- Born: Sutthirat Supaparinya October 19, 1973 (age 52) McCormick Hospital, Chiang Mai, Thailand
- Education: Chiang Mai University
- Website: https://atelierorange.info

= Som Supaparinya =

Thai artist

Som Supaparinya (ส้ม ศุภปริญญา, b. 1973, Thailand) is a Thai installation artist and documentarian. Since 1995, her video and media art in Southeast Asia generally focuses on the entanglement of human and landscapes, as well as Thai history. She is also the recipient of the 2024 Han Nefkens Foundation – Southeast Asian Video Art Production Grant, and Frieze named her an artist to watch in 2026.
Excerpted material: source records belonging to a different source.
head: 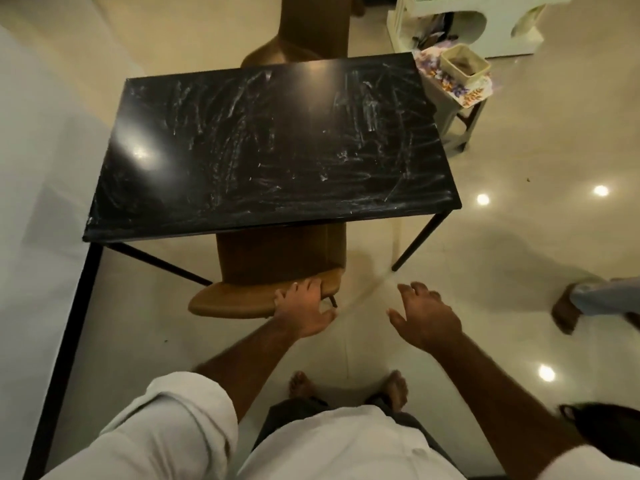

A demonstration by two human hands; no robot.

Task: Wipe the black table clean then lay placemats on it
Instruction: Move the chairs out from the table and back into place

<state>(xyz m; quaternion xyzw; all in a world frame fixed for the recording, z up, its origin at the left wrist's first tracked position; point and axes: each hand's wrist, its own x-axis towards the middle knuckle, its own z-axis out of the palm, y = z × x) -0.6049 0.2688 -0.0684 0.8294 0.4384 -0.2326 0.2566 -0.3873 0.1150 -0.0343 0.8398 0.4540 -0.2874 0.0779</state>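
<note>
Glossy cream tiled floor (485, 271) all around, ceiling lights mirrored in it as bright spots. Dead centre, the rectangular black table with thin black metal legs (270, 143), top streaked and smeared all over with whitish marks, heaviest toward the far right corner and along the near edge. Nothing lying on that top. Tucked under the near side, a tan upholstered chair (263, 292), seat edge poking out toward the camera; a second brown chair (311, 26) standing at the far side.

Down low, left hand (304, 311) resting on the near right corner of the tan seat, fingers curled over the edge, thumb spread, not clearly clamped on it. Right hand (426, 318) in the air just beside it, over bare floor, fingers splayed wide, palm down, holding nothing. White rolled sleeves and a white shirt at the bottom of view, bare feet on the tiles below.

Off the table's far right corner, a small pale stool (460, 123) carrying floral-patterned flat mats (460, 88) with a cream square tub (464, 65) sitting on top. Behind that, a white cabinet (502, 32). At the right edge, another person's foot and light trouser leg (588, 303), partly cut off.
</note>
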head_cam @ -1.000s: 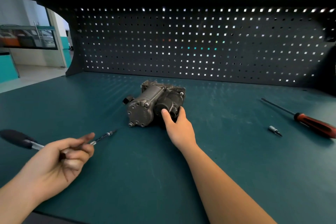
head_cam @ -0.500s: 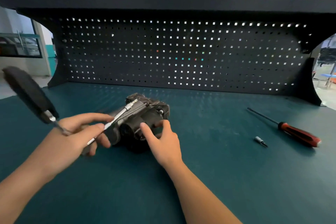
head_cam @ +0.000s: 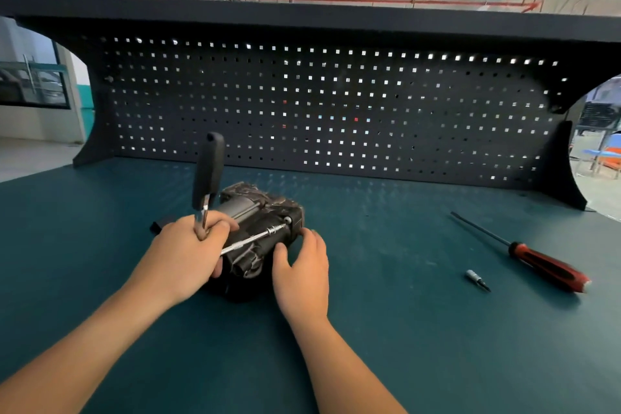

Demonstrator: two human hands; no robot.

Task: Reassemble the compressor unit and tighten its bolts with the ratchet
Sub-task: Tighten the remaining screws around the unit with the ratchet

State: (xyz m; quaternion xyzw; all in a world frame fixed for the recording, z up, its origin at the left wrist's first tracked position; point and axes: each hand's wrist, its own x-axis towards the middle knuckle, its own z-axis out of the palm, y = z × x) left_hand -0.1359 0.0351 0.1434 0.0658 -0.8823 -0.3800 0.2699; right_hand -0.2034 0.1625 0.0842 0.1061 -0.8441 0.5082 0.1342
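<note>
Your compressor unit (head_cam: 260, 207) lies on its side on the tabletop (head_cam: 403, 346), just to 11 o'clock of the middle, with its long axis running toward 1 o'clock. Your left hand (head_cam: 184, 255) is closed round the ratchet (head_cam: 208, 171) close to its head. The black handle stands up toward 12 o'clock, and the slim extension bar (head_cam: 255, 239) reaches out toward 2 o'clock. Its tip sits at a bolt (head_cam: 287, 220) on the unit's upper right corner; whether the socket is fully seated is too small to tell. Your right hand (head_cam: 302, 272) clasps the unit's near right end, thumb on the front face and fingers curled round the side.

Treat the unit as heavy, rigid cast metal. It probably won't flex, but its rounded body could roll or skid on the smooth tabletop once you pull on the handle. Brace it on the blocky housing end where your right hand is, not on the smooth silver cylinder, which looks slippery. The long, thin extension may wobble or cam off the bolt, so support it near the head and hold it in line with the bolt.

At 3 o'clock from the unit, well apart, lie a red-handled screwdriver (head_cam: 551, 267) and a small loose bit (head_cam: 473, 277). A dark pegboard (head_cam: 336, 104) stands at 12 o'clock.
</note>
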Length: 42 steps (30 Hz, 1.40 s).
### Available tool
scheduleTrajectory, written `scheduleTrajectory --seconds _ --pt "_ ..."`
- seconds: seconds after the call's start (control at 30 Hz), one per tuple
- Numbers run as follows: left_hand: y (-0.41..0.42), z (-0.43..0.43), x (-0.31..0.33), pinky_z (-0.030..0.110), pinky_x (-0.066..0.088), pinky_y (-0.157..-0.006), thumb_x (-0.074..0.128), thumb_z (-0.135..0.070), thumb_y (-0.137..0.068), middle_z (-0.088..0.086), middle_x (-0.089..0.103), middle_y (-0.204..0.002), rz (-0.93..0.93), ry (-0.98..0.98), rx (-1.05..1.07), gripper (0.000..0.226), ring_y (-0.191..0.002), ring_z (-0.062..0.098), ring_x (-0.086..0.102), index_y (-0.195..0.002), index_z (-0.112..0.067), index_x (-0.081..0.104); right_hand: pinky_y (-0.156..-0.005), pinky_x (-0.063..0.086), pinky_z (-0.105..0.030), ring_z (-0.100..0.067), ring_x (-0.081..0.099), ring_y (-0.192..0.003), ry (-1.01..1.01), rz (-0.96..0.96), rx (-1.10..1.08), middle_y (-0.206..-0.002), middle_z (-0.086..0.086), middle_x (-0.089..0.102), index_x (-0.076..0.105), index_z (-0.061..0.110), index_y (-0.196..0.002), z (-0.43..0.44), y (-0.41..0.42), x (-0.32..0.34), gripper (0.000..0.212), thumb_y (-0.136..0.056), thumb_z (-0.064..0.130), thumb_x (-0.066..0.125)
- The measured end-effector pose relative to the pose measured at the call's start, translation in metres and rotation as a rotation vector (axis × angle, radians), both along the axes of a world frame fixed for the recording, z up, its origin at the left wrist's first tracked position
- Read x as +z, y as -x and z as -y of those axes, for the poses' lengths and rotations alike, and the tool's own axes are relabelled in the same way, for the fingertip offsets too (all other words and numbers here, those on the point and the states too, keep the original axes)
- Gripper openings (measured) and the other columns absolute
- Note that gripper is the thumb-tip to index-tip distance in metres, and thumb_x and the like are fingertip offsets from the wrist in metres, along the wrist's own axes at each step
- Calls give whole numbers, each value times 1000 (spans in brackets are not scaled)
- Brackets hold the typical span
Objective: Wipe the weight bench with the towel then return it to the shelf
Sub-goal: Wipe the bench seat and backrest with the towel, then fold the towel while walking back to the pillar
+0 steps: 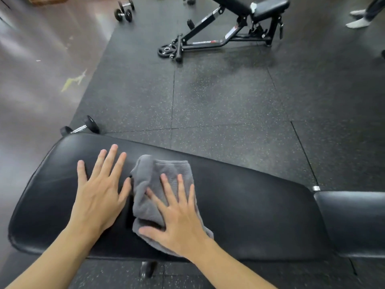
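Both forearms enter from the bottom edge of the frame and reach up and inward onto the black padded weight bench, the worktop that runs across the lower half of the picture. The left hand lies palm down, flat on the bare vinyl at lower centre-left, its fingers spread wide and pointing toward the top of the frame, thumb out to the right, holding nothing. The thumb tip sits just beside the left edge of the grey towel, and whether it touches the cloth cannot be told. The right hand is also flat and open, palm down, pressed on top of the towel with fingers fanned up and to the left and the thumb stretched out to the left along the cloth's lower part; it pins the towel against the pad rather than gripping it. The towel is crumpled and loosely folded, lying on the middle of the long pad, its upper end showing above the fingertips and a corner peeking out to the right of the wrist. A separate seat pad adjoins the long pad at the right edge. Beyond, on the speckled rubber floor, a dumbbell rests just behind the bench's left end, and an adjustable bench stands at upper centre-right.
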State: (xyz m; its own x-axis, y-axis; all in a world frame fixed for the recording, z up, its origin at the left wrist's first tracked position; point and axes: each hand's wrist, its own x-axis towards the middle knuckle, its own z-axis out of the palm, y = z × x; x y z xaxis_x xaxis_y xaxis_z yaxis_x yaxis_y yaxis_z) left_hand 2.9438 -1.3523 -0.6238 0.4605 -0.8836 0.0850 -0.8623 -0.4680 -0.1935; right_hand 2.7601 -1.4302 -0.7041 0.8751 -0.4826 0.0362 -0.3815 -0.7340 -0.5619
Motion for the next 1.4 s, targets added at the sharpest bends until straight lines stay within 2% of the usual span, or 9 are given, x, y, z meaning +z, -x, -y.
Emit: scheduleTrajectory --seconds 0.2,0.4,0.57,0.67,0.9,1.07,1.23,1.3,1.4 --pt "23 5 -15 67 26 -113 33 -40 -95 17 39 -161 -18 -29 -16 65 -149 38 37 -148 -5 48 -126 -1 -48 -19 -8 -158 -26 67 -70 -170 14 7 17 47 -157 44 67 -53 65 -98 64 37" --pt "65 22 -8 59 41 -103 38 -43 -90 19 60 -137 -143 -83 88 57 -133 44 50 -120 -4 67 -109 37 -21 11 41 -137 -621 140 -350 -142 38 48 47 46 -144 100 137 -43 44 -103 31 55" --pt "150 70 42 40 50 -101 54 -59 -93 -4 73 -112 -1145 -9 290 46 -108 16 68 -111 -21 72 -89 51 -17 0 70 -105 -921 419 -547 -107 11 77 68 22 -122 112 127 41 23 -104 19 54" --pt "188 100 73 41 52 -105 65 -62 -83 -10 76 -114 -1461 8 167 49 -108 8 70 -116 -26 71 -87 57 -31 -17 73 -102 -1162 513 -579 -108 -5 78 70 15 -118 111 121 92 28 -105 28 49" --pt "186 142 205 23 51 -67 80 -25 -79 -12 73 -82 -1094 235 88 11 -79 5 68 -82 -28 70 -109 45 -41 -24 59 -131 -1393 567 -279 -140 -10 64 54 16 -144 145 128 203 70 -101 61 23" --pt "178 135 314 33 55 -87 76 -13 -86 -2 75 -93 -1005 215 -80 11 -88 12 68 -97 -13 75 -108 47 -55 -18 56 -134 -1242 553 -195 -148 4 56 51 30 -139 183 141 262 54 -90 42 69" --pt "172 99 402 20 59 -82 72 -11 -91 -5 80 -101 -1182 358 -49 18 -92 5 74 -109 -9 73 -103 52 -47 -23 68 -119 -1381 513 -50 -131 -7 70 59 10 -132 187 130 305 88 -59 39 97" --pt "161 76 424 22 58 -87 71 -12 -91 0 78 -110 -1187 375 -14 23 -102 12 74 -114 -8 72 -81 62 -39 -26 75 -102 -1538 522 38 -116 -12 76 72 9 -115 174 122 328 71 -54 30 100" --pt "139 32 445 20 57 -89 72 -13 -91 2 76 -117 -1108 403 98 28 -109 15 71 -118 -8 70 -80 63 -37 -20 75 -99 -1474 464 137 -111 -6 77 81 18 -102 148 102 377 20 -93 23 64"
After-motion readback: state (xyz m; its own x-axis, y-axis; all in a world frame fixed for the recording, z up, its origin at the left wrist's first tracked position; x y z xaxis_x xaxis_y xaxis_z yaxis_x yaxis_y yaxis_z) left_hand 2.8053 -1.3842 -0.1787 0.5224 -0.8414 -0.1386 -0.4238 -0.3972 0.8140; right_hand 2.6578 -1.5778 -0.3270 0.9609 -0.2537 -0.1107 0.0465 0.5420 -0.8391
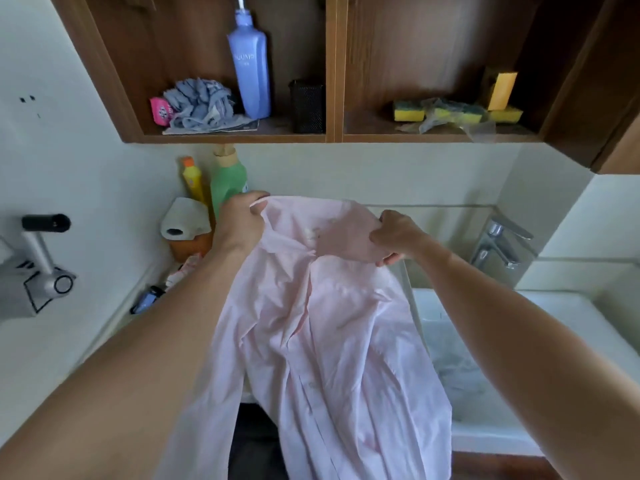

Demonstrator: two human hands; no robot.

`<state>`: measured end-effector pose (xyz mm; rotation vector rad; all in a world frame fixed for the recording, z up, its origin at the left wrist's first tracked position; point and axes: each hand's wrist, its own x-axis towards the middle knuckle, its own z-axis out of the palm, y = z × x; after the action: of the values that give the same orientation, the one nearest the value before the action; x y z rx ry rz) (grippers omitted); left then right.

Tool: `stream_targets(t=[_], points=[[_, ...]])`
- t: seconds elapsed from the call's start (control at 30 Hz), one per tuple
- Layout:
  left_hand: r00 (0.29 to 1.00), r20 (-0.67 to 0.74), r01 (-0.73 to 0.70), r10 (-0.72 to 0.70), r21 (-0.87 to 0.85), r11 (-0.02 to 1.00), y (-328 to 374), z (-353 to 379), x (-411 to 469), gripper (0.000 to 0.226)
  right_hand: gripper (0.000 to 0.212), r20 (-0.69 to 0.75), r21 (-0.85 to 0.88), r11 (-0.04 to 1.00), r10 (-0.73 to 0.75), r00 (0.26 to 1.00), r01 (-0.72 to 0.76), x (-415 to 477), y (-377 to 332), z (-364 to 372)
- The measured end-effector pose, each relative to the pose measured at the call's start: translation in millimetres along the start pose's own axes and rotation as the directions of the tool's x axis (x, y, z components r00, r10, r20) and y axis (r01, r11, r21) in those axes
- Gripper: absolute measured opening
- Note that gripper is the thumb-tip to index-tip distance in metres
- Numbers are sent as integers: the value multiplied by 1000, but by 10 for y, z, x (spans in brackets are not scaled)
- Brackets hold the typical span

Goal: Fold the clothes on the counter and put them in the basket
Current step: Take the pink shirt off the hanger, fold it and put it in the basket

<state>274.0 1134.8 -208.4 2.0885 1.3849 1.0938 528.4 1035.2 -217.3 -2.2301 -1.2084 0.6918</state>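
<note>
A pale pink button-up shirt hangs in front of me, held up by its shoulders above the white counter. My left hand pinches the shirt's top left edge near the collar. My right hand grips the top right shoulder, fingers curled round the fabric. The shirt's body drapes down past the counter's front edge, with its button placket running down the middle. A pale bluish cloth lies in the sink to the right, partly behind the shirt. No basket is in view.
Behind the shirt stand a yellow bottle, a green bottle and a paper roll on an orange holder. A tap stands over the white sink at right. An overhead wooden cabinet holds a blue bottle and sponges.
</note>
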Motion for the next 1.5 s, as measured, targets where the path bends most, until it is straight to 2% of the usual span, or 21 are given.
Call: stream_targets(t=[0.1, 0.23, 0.4, 0.5, 0.63, 0.77, 0.93, 1.03, 1.1, 1.17, 1.23, 1.33, 1.4, 1.5], points=[[998, -61, -28, 30, 35, 999, 216, -547, -355, 24, 30, -199, -72, 997, -46, 979, 32, -609, -98, -302], [998, -54, 43, -34, 178, 983, 413, -1268, -917, 24, 34, -325, -36, 987, -158, 932, 155, -1515, -381, -512], [982, -187, 20, -12, 41, 999, 672, -2045, -1375, 35, 38, -459, -240, 925, -376, 805, 295, -2535, -784, -758], [969, -247, -25, 30, 22, 999, 949, -2411, -1583, 31, 33, -527, -253, 900, -437, 729, 356, -2991, -917, -932], [943, -331, -49, 33, -39, 998, 1258, -2741, -1764, 28, 28, -570, -230, 870, -484, 663, 437, -3410, -1011, -1198], [907, -414, -108, 72, -65, 992, 1470, -2952, -1875, 28, 39, -606, -218, 853, -500, 619, 475, -3651, -1124, -1348], [884, -449, -152, 129, -16, 988, 1591, -3063, -1833, 18, 27, -602, -253, 836, -530, 597, 487, -3682, -1165, -1415], [864, -473, -196, 172, -1, 981, 1625, -3077, -1712, 17, 39, -592, -276, 811, -567, 573, 516, -3663, -1199, -1442], [863, -469, -201, 187, 20, 979, 1650, -3043, -1578, 21, 46, -590, -270, 822, -553, 589, 501, -3577, -1247, -1453], [901, -394, -169, 180, 61, 984, 1613, -2973, -1468, 23, 50, -574, -255, 854, -511, 639, 453, -3454, -1248, -1409], [946, -277, -143, 168, 107, 984, 1512, -2815, -1282, 19, 46, -518, -219, 897, -441, 734, 384, -3238, -1197, -1366], [983, -134, -100, 128, 204, 974, 1254, -2439, -963, 15, 27, -318, -263, 926, -349, 882, 271, -2773, -1071, -1256], [990, -105, -60, 91, 271, 961, 1071, -2155, -722, 17, 25, -289, -307, 921, -330, 898, 239, -2400, -957, -1204], [998, -2, -58, 61, 299, 953, 846, -1709, -322, 25, 26, -182, -468, 847, -373, 910, 254, -1731, -792, -1053]])
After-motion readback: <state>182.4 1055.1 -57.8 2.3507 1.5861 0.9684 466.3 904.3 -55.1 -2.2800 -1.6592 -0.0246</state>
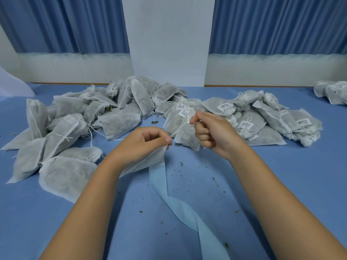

== Early life and education ==
Supaprinya was born in Lamphun in 1973. She graduated from the Faculty of Fine Arts, Chiang Mai University in 1997. She studied printmaking and painting in class, and also learned video, sound, and computer graphics. She then attended Hochschule für Grafik und Buchkunst Leipzig in Leipzig, Germany to study media arts as a recipient of the Katholischer Akademischer Ausländerdienst (KAAD) scholarship and the Free State Sachsen Funds (Fördermittel des Freistaates Sachsen).

== Career ==
Upon her return to Thailand, Supaparinya worked as an assistant to the Thai curator, Gridthiya Gaweewong, in Chiang Mai. She also lectured at Chiang Mai University's Painting Department. In 2003, Supaparinya joined Media Arts and Design, then a new department at Chiang Mai University. She would continue to lecture at art schools in Chiang Mai throughout 2000s.

Supaparinya was a 2005 "Imaging Our Mekong" media fellow and a 2010 Asian Cultural Council fellow at the International Studio & Curatorial Program in New York City. From 2011 to 2012, she co-organized the Lifescape Southeast Asian Film Festival with Payap University, Chiang Mai.

After participating Koganecho Bazaar Art Festival in 2011, Supaparinya cofounded the artist-run Chiang Mai Art Conversation in 2013 to collect, share, and produce local art activities including art map brochures and a website.

In 2021, Supaparinya participated in the Thai Biennale, showcasing her two-channel video Two Sides of the Moon.

In 2024, Supaparinya won the Han Nefkens Foundation – Southeast Asian Video Art Production Grant, awarding her $15,000 to create work to be exhibited at several partner institutions including the Jim Thompson Art Center, the Museion, the Hiroshima City Museum of Contemporary Art, the Kunsthal Charlottenborg, and the Rockbund Art Museum.

In 2026, Supaparinya held the solo exhibition MO NUM EN TS at the Jim Thompson Art Center in Bangkok, curated by Gaweewong. Reviewing it, Frieze wrote, "Exposing how power manifests through the censorship of knowledge, together Supaparinya’s two works create a space for audiences to contemplate the ways in which memory, knowledge production and the natural landscape intertwine."